Я почувствовал, что мое лицо пылает.
— Это не честно. Это, мать твою, не честно. Ты не видишь ничего за своими наваждениями. Ты мудак, Карл. Я понимаю, у тебя тяжелая жизнь, но зачем же отыгрываться на мне?
Карл отвернулся и посмотрел вниз, обхватив себя руками. Сумерки размывали контуры города вдалеке. Он дрожал. Пустельга улетела.
По дороге обратно к Слейд-роуд, я сделал последнюю попытку достучаться до него.
— Карл, послушай. Нам нужно поговорить о том, что случилось. Студия. Я был там, не забывай. Я видел, что ты сделал. И то, что ты мне говорил…
Карл покачал головой.
— В словах нет магии. Разговоры не могут изменить случившееся. Это новая религия, разговоры. Люди почитают Опру Уинфри как новую Пресвятую Деву. Это же просто проебывание времени. Бессмыслица.
Мы прошли мимо серого, похожего на тюрьму, громоздкого здания психиатрической больницы, затем остановились на мосту сразу за Шестью Путями. Под нами загорелись уличные фонари, дороги ощетинились пробками, час пик.
— Ты сможешь добраться отсюда домой?
— Нет проблем.
Вопрос пришел ко мне, когда я увидел оранжевые фары и черный дым, валивший от застрявшего в пробке грузовика.
— Ты помнишь тот дом в Стоуке? Который горел?
Карл невозмутимо посмотрел на меня.
— Что ты тогда там увидел?
— То же, что и ты. Или иную версию того же. Ты не понимаешь? Я не могу жить с тем, кто вот так смотрит на вещи. Я не смогу выплыть. Мы слишком похожи.

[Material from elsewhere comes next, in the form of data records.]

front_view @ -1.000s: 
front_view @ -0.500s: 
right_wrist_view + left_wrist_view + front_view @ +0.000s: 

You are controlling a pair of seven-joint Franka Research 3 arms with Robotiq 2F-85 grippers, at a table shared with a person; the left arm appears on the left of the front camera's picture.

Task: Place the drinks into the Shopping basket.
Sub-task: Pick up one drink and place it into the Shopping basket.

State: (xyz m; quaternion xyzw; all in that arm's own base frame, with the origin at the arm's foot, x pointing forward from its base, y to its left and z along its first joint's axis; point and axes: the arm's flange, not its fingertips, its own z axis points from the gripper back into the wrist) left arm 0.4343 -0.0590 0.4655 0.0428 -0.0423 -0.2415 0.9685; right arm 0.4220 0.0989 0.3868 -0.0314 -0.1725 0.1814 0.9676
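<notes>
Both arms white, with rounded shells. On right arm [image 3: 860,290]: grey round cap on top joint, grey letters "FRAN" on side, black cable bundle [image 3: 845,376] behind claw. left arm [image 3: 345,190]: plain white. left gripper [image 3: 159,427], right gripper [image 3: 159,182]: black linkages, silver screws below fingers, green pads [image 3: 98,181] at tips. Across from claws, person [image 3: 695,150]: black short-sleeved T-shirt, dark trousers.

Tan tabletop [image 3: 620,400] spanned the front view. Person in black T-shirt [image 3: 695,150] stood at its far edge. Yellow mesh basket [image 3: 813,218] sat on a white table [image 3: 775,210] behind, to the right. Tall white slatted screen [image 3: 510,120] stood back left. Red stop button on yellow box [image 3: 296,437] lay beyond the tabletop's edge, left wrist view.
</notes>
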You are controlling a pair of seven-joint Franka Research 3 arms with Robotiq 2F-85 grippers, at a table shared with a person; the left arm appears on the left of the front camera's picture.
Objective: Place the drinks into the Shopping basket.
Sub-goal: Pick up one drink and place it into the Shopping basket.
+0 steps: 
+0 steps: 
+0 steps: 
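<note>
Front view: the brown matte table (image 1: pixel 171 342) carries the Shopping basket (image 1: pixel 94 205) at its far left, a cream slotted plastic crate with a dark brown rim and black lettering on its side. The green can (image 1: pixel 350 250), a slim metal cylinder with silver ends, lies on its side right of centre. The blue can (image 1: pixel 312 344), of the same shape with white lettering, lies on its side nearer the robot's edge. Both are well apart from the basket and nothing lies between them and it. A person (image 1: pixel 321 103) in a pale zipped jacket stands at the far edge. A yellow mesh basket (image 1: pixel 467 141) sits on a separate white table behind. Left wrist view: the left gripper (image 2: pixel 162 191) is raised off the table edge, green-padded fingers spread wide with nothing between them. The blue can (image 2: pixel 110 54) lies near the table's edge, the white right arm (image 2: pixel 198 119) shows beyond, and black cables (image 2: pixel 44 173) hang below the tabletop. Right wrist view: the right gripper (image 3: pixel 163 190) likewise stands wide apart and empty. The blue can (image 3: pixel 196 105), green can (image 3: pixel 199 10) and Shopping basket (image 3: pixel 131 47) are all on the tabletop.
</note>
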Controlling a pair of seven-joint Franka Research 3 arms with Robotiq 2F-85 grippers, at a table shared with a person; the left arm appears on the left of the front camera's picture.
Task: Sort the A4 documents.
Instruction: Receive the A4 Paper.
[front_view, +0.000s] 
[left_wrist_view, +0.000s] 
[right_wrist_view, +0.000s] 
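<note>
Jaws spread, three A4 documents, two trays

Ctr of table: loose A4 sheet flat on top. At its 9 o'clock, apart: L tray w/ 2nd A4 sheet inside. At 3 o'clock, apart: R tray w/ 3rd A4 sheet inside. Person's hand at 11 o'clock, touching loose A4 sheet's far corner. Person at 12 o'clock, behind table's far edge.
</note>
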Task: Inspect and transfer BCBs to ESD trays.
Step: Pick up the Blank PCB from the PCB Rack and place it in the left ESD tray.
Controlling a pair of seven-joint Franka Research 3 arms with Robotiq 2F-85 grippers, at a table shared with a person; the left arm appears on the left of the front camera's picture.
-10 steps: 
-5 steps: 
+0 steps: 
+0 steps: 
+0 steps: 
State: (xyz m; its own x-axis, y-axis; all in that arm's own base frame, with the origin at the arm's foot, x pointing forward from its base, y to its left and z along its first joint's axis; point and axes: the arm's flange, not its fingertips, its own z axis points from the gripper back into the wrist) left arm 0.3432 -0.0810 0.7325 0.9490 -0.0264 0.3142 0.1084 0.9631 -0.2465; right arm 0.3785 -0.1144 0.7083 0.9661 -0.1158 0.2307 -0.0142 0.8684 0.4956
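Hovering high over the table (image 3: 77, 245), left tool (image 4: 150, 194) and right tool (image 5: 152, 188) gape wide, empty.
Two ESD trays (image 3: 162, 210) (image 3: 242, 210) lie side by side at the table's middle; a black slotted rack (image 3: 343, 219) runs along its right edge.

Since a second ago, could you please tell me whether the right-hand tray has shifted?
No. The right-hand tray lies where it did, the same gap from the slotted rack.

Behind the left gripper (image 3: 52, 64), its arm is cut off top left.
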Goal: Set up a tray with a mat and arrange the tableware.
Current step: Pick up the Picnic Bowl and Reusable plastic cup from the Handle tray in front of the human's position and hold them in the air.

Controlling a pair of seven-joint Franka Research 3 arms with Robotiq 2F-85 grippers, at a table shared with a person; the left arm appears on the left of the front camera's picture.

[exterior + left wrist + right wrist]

Он приблизился ко мне, ненадолго прижался губами к моему рту.
— Береги себя, Дэвид.
Я посмотрел, как его голова исчезает в дверном проеме, как он поднимается по ступенькам, затем повернулся и ощутил вибрацию трафика. Год наших жизней, подумал я. Первый поцелуй под мостом, последний — над. Несколько минут я не мог шелохнуться. До тех пор, пока я не вижу лиц людей, все будет нормально. Моторы машин, колеса, вгрызающиеся в бетон, раздраженные гудки — все это было в другом мире, я стоял и слушал глубокую тишину у себя в голове.